Professor Sparrow told Pulse: ‘The main purpose of the review of medical records is to assess the quality of care provided by the practice. It is not to assess the individual clinician. In routine inspections, the GP or nurse specialist advisor will look at the medical records.

‘Although the 2008 Health and Social Care Act does not require this, our view is that in most cases it is appropriate for the clinicians on the team to lead this aspect of the inspection. This will usually be the case but where inspection teams have concerns about a practice it may be necessary for any of the inspectors to access medical records or to see a medical record.’

But Professor Clare Gerada, former chair of the RCGP, criticised the plans.

She said: ‘I think that given all the information governance safeguards that we have in place that can actually hinder not help patients – eg research, talking to worried relatives,sharing information across agencies to deliver integrated care – I am surprised as to the ease that CQC can access patient records for inspection purposes where there has not been any previous identified patient or clinical performance issues. Not even the GMC can I believe, enter a practice and for no reason demand to see patient records.’ 

Dr Chaand Nagpaul, chair of the GPC, said: ‘The confidentiality of private medical information is the basis of the trust that patients put in their family doctors and it is vital that this is not compromised. If CQC inspectors want to have access to the private medical records of patients they need to put in place systems that obtain the explicit consent of patients.
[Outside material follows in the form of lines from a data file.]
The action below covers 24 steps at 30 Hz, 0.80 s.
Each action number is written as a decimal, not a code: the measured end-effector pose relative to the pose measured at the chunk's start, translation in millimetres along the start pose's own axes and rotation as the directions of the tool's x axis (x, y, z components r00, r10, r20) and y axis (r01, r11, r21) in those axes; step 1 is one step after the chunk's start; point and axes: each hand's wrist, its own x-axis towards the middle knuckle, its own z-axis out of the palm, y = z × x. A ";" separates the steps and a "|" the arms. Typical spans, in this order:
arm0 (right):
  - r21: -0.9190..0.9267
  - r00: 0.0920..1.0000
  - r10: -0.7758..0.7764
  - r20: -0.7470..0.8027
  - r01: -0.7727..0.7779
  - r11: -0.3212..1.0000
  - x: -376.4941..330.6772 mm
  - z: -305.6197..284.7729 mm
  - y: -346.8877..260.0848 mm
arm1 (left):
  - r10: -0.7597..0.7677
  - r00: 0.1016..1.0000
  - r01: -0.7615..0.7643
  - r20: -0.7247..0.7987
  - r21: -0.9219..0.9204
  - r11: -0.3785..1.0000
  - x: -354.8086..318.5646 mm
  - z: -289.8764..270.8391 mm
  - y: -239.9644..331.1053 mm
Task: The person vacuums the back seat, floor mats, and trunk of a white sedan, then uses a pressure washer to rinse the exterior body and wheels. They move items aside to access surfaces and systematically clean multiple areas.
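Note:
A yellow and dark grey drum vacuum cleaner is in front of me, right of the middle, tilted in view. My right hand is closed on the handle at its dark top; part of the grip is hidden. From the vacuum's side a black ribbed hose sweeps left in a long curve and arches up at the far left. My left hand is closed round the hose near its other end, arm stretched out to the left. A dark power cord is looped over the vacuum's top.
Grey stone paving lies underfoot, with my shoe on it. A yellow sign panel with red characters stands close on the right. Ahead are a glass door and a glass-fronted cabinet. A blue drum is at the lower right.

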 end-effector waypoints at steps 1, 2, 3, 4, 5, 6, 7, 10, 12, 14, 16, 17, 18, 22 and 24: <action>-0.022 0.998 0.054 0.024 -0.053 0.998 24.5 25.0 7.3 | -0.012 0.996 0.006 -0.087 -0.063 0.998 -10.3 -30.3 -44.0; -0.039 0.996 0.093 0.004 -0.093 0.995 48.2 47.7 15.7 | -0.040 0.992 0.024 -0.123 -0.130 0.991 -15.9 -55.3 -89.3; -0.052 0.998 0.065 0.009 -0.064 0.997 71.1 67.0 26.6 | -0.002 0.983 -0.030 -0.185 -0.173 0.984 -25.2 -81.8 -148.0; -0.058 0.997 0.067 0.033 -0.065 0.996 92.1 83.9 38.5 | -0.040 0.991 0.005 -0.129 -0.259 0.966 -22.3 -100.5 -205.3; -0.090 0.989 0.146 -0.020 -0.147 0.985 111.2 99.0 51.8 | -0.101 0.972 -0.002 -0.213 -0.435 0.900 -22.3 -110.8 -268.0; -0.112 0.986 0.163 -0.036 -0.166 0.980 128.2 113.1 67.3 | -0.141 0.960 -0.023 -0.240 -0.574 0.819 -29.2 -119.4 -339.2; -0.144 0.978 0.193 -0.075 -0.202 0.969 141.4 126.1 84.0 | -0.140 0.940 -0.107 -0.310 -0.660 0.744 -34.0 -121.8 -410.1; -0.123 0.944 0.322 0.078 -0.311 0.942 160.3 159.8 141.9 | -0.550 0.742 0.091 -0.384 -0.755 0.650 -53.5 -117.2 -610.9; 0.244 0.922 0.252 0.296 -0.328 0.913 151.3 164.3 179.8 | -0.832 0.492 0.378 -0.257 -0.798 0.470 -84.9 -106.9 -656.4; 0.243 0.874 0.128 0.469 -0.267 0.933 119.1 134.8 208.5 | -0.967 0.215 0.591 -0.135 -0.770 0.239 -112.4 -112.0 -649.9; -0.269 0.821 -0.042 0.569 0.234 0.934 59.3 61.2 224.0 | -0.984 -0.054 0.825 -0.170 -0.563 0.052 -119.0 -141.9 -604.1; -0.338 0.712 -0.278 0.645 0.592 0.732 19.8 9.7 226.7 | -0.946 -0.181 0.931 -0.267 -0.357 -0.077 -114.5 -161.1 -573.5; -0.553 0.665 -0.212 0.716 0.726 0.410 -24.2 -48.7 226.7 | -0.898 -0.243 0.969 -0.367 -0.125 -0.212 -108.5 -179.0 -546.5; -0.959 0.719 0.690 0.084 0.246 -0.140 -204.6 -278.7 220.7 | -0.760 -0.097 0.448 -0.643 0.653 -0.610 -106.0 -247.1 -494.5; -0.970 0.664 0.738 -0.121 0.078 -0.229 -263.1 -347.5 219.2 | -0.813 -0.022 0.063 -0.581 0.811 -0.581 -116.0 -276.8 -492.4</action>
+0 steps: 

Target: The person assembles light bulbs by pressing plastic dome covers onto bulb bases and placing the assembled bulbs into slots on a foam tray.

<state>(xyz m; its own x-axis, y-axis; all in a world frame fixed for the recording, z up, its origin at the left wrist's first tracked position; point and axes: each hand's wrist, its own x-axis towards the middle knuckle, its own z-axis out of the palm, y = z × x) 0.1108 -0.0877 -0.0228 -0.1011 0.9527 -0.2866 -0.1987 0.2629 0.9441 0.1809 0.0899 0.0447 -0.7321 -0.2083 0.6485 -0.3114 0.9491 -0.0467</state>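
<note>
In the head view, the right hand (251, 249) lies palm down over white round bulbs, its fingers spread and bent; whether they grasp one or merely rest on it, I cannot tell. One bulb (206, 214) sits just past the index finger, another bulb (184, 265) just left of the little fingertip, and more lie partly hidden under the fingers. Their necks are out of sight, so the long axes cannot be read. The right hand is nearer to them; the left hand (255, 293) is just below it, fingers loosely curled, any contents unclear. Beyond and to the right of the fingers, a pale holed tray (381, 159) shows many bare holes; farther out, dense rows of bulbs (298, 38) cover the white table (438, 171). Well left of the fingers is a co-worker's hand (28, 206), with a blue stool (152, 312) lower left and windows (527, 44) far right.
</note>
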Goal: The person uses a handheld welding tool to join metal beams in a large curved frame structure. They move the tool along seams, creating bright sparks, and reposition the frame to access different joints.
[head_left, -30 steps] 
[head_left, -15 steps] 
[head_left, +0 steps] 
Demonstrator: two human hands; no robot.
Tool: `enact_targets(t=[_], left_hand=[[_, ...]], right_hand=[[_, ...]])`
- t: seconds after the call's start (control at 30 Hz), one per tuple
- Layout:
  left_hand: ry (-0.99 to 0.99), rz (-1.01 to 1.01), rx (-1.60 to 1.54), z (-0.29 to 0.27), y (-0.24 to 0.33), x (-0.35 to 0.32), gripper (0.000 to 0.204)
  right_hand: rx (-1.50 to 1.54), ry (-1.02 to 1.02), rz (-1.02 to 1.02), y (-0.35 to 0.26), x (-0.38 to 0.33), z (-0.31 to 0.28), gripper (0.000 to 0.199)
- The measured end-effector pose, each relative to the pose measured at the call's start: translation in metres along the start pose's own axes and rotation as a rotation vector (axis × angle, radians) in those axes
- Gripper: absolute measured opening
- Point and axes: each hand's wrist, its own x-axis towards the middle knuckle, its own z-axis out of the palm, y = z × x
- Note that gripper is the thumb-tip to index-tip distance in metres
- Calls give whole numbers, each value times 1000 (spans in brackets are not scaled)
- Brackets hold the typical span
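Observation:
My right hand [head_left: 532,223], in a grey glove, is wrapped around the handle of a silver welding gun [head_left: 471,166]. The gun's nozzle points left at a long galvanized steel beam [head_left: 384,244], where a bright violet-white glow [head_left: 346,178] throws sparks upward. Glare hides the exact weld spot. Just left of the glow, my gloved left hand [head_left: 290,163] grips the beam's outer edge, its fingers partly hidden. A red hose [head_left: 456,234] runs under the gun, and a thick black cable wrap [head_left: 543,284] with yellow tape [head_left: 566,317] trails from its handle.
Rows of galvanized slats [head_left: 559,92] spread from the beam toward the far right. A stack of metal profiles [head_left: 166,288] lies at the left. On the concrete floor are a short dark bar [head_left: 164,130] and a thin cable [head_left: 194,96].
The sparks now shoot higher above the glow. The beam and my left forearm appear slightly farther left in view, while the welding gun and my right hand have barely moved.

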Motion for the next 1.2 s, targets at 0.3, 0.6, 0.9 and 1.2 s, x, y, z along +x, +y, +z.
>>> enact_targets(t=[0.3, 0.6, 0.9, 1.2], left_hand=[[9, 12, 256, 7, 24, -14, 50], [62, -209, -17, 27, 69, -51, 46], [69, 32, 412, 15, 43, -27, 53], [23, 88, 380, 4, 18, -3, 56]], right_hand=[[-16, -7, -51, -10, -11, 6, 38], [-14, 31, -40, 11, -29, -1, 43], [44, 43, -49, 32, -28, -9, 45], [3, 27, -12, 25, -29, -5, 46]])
I believe patients will be extremely concerned to learn that inspectors of GP surgeries are looking at their private details without their consent.’

Professor Field told Pulse that the inspection regime has evolved over the course of the pilots, with changes to the reporting and also a shake-up of training after Pulse revealed untrained GP inspectors were going on inspections.

He said: ‘One of the things we learnt means we’ve put far more training in, of both inspectors and the GPs, which is starting to run through now, and we’ve changed the training we had.

‘We’ve changed quite a bit of the structure of the report, and the biggest change was that I’ve introduced, at the start of the visit, a half hour can celebrate what’s good and outstanding in the practice, and highlight any challenges.’

Pulse recently revealed that the CQC also plans for inspectors to sit in on GP patient consultations as part of the new inspections regime, and the the regulator is planning to publish individual practices’ data on GP prescribing of antibiotics and benzodiazepines.

Last week the CQC’s chief inspector of general practice Professor Steve Field, claimed that 200 GP practices could be closed under the new CQC inspection regime. GP practices that are judged ‘inadequate’ in a number of areas by the new CQC inspections will have six months to improve. If they fail to improve they will be put into ‘special measures’ for a further six months, and if they are still found to inadequate, their registration will be removed.